Executive Presence on Video Conferences
Part 1: Video Conferencing Pro Tips

Video conferencing is a great way to coordinate remote workers to present trainings, deliver important information and engage in productive team discussions. However, virtual correspondence between several parties is not without its challenges, especially for the executive or leader in charge of the meeting. In this first article of a three article series, we will highlight several pro tips for running a well-organized, stand-out presentation and demonstrating leadership before, during and after the call. 


  • Diligently prepare for your video conference. If you are new to virtual meetings, prepare for the challenges in communication: awkward pauses, people speaking over one another, etc. Also prepare the visual presentation. Never underestimate the value of a high quality powerpoint presentation, as this will be the main visual aid that your audience will see. Finally, prepare a meeting agenda beforehand so you stay on track and your audience knows what’s to come. Use a printed version if possible to limit the number of tabs you need to juggle on your computer screen.


  • Introduce yourself early and speak up. The best way to assert your presence and demonstrate leadership is to introduce yourself when first speaking on a video call. This sets a precedent for others to follow, allowing everyone to better engage with the call participants. If you know the names of the participants, it is also a good practice to address others on the call by their names when engaging in conversation, as this shows a commitment to getting to know workers personally.


  • Keep the presentation engaging. You may need to be extra conscientious of the level of engagement by your audience, as it can be easier for a participant to feel disconnected over video versus in a conference room. Continually check the facial expressions of your participants to see if they are engaged or disengaged during specific parts of a presentation. Prepare to steer the conversation in the right direction during discussion or questions, as it can easily fall off topic. Establish hand signals early, so that if the discussion is lively, you can direct their attention back to you to continue on. Utilizing Q&A is a great way to prompt discussion, transition topics or to allow participants a chance to clarify things they did not understand at the end of the presentation.

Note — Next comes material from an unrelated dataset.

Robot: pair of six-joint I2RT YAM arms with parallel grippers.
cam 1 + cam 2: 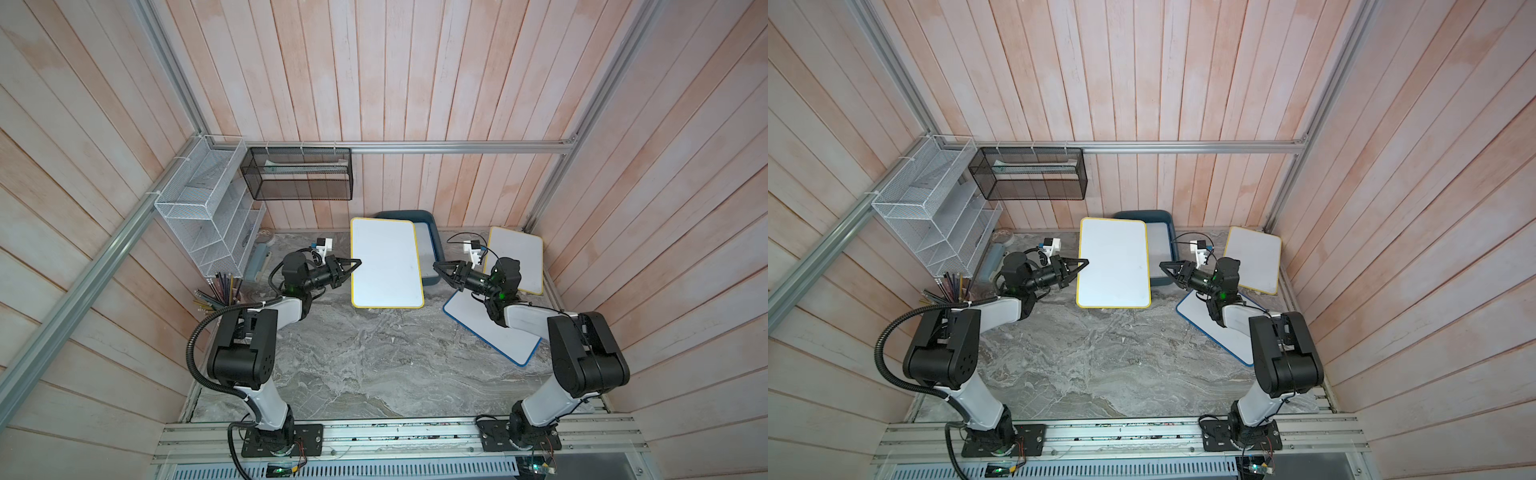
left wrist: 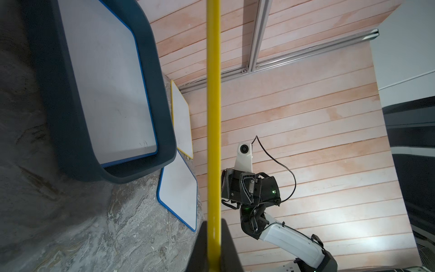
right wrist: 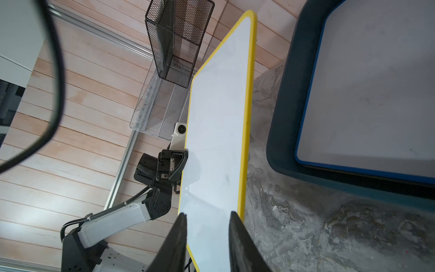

  • Use visuals to support your content. Sharing your screen is a great feature that allows you to reference a powerpoint presentation, relevant websites or documents. If you do plan to share your screen however, make sure your desktop is organized and you only have relevant tabs open. You can also utilize your webcam to share visuals: for example, if you are speaking about a specific product, you can hold the physical product up to the camera for participants to see. 


  • Avoid distractions to enhance the conversation. Distractions such as technology or unwanted noises that get picked up by your microphone can inhibit productive discussion in a video conference. Do your part to limit these interruptions: silence your cell phone, keep email turned off for the duration of the meeting, find a quiet room to take the call and mute your microphone when you are not speaking (and encourage others on the call to do the same). 


  • Record your meeting. One way to keep a record of your meeting would be to assign a notetaker prior to beginning the presentation. These notes can be compiled and sent out to participants after the meeting so that they can reference the parts they missed or be reminded of the most important information. Another way to do this would be to record the video and audio of the presentation — if your video conferencing platform has this feature. This allows you to send the full presentation out to participants afterward, or upload the video somewhere for those who could not attend. If choosing this option, remember to let all participants know that you will be recording before beginning the presentation.